Defining fair trade has been one of the challenges for companies like Fair Indigo that want to go mainstream with a concept many still see as existing only in the margins. At its most basic, the term indicates that the people who create the product are paid a living wage and have decent working conditions. Some expand that definition to include having the right to unionize and access to health care. Others, including the Fair Trade Federation in Washington, D.C., limit it to apply only to workers in developing nations. Often those who support fair trade also support the use of organics and other green initiatives, concerns that are tangential to fair trade, which is all about the labor practices.
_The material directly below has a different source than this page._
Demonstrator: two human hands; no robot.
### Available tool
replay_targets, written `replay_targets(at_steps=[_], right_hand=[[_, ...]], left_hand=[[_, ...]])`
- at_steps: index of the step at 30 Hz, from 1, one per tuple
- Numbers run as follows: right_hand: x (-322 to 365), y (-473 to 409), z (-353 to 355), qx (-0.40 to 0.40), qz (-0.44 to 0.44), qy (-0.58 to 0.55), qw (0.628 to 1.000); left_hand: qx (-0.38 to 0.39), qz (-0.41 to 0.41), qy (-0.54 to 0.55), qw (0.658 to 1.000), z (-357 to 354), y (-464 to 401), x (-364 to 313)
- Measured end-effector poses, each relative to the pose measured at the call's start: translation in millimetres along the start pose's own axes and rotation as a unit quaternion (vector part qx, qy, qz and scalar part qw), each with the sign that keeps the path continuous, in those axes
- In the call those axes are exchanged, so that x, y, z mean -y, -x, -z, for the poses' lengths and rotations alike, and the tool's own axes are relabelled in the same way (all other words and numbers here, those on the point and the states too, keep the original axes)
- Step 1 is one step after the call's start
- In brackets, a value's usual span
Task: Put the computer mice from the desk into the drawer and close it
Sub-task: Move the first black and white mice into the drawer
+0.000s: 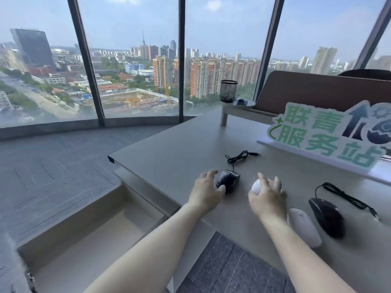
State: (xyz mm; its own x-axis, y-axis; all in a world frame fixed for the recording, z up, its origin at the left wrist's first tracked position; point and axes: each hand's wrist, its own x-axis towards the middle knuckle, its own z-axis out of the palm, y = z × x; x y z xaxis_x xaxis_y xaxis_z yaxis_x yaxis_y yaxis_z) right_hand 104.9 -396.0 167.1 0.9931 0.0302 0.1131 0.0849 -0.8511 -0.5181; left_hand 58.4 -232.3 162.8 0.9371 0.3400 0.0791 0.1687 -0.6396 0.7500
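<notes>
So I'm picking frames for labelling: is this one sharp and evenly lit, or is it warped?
Head view: bright daylight, soft shadows; window frames bow from wide-angle distortion; both hands, left and right, slightly motion-blurred; the mice and the green sign stay readable.

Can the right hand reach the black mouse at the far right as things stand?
Probably not yet: the right hand is closed over a white mouse. The black mouse lies uncovered nearby, beside another white mouse.

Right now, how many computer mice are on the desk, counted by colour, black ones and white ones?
Black mice: 2, one under the left hand at, one wired at
White mice: 2, one under the right hand at, one at
Total: 4
</notes>
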Motion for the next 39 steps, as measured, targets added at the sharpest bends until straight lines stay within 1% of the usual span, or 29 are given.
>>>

"There's this perception of fair-trade clothing being made out of hemp, but that's not the case," says Patti Freeman Evans, a senior retail-industry analyst for New York-based JupiterResearch. "Bill certainly makes the business case for stylish, reasonably priced, competitive fair-trade apparel."

Concerning coffee - the unequivocal fair-trade success story - the process is simpler because coffee (like cocoa) is a commodity. Growers can be paid a fair market price for their goods, one that can be applied universally. The Specialty Coffee Association of America estimates that in 2006, 3.3 percent of coffee sales in the United States were fair trade (TransFair USA calculates this at a retail value of $730 million), thanks to support from megaplayers such as McDonald's. Two years before that, those figures were 1.7 percent and $369 million.